_Assignment:_
Each line of the data holding "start" should be found and copied.

_Collected material:_
# # #

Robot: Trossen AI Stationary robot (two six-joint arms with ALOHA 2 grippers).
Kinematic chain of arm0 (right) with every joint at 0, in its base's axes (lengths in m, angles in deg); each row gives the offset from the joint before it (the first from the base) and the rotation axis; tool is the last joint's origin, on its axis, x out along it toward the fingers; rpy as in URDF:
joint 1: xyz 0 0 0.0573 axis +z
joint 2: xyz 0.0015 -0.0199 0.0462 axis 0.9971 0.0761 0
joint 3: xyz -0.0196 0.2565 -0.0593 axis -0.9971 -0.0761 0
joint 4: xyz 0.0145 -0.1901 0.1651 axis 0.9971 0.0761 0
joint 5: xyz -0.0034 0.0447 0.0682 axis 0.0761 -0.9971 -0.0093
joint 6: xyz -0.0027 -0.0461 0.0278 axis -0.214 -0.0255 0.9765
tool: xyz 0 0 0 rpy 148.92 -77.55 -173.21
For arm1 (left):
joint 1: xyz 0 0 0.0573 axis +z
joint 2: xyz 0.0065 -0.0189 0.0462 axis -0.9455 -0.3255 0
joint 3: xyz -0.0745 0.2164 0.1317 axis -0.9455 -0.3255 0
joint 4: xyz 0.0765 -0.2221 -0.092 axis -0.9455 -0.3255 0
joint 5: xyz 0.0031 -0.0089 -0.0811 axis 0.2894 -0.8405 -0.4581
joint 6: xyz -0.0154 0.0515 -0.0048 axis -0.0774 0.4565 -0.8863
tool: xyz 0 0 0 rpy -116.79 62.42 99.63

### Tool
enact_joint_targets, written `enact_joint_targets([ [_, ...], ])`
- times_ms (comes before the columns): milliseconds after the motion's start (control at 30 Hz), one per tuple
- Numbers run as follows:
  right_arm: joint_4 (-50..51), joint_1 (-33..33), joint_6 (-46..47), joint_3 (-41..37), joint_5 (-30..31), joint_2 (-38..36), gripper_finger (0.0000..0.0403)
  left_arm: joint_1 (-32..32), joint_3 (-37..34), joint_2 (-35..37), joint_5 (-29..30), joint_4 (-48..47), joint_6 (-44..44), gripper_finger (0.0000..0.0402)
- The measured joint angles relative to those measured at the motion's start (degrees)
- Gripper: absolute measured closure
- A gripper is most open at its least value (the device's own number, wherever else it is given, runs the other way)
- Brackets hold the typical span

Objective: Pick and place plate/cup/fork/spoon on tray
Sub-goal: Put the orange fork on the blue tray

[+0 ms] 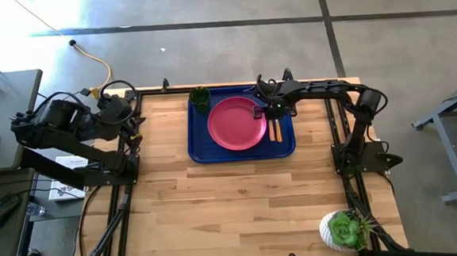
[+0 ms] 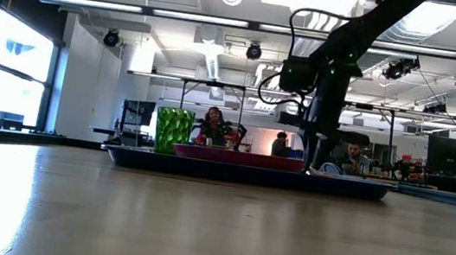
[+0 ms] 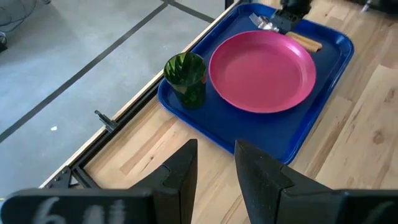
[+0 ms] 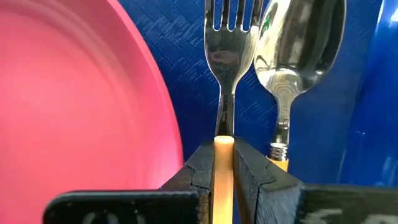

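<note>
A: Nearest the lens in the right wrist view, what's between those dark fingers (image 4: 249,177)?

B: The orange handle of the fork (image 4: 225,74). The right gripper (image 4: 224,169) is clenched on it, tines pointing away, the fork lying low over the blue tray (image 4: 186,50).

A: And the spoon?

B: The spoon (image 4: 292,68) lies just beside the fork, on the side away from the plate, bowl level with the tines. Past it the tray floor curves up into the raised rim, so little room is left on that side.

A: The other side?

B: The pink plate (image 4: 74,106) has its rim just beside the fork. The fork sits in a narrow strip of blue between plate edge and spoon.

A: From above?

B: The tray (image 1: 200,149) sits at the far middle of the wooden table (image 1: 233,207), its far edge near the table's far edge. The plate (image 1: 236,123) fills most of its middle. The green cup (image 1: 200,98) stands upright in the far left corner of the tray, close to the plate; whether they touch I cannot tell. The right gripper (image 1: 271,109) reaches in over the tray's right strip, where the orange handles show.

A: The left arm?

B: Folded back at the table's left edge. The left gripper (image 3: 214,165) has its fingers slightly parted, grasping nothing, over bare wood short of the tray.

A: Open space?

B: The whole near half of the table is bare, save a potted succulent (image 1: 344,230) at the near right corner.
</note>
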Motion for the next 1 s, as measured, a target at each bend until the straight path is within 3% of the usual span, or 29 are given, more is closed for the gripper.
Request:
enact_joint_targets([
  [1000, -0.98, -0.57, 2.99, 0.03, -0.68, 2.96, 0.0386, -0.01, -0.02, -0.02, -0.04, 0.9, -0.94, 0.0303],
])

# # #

_Answer to this problem:_
- times_ms (comes before the columns): milliseconds after the motion's start (control at 30 Hz), one per tuple
- The measured joint angles relative to those measured at the motion's start (degrees)

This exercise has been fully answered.